━━ DATA BLOCK

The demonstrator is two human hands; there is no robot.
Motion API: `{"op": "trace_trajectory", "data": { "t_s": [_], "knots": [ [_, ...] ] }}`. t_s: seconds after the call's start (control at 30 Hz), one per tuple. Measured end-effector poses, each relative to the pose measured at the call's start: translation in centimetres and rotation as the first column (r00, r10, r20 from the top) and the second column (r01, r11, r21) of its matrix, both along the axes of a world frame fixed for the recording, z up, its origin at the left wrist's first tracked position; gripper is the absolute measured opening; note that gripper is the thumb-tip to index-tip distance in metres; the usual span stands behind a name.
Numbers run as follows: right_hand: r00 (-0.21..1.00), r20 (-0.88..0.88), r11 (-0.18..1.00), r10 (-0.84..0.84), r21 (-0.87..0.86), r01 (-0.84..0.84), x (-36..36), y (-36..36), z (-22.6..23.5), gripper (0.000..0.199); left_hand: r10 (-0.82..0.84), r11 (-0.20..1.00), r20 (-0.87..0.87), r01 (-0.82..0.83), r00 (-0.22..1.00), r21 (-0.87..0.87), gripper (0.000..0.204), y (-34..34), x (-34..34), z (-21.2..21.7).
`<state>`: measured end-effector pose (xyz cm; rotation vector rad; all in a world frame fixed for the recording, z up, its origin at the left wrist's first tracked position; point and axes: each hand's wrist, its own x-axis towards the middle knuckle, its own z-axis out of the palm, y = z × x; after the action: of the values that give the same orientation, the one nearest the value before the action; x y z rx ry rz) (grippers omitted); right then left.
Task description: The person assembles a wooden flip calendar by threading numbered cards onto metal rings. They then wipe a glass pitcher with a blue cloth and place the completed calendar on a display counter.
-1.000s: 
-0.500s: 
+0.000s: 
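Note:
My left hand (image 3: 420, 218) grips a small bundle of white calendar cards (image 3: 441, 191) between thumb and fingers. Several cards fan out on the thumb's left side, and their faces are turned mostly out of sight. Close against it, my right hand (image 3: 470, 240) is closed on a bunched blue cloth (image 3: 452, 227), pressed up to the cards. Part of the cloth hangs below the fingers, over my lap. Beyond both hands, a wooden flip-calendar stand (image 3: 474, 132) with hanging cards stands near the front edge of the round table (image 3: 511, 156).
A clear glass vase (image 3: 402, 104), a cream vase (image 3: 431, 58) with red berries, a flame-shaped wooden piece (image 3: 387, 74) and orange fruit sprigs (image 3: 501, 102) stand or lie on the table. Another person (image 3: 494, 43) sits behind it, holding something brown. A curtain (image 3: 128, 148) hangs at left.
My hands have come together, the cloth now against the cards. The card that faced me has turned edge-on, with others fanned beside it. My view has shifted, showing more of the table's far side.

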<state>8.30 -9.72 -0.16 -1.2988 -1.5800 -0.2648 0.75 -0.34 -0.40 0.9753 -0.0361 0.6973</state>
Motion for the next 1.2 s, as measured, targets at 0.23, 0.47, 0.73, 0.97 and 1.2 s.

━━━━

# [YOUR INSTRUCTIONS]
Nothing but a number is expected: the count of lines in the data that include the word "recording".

# [WRITTEN RESPONSE]
2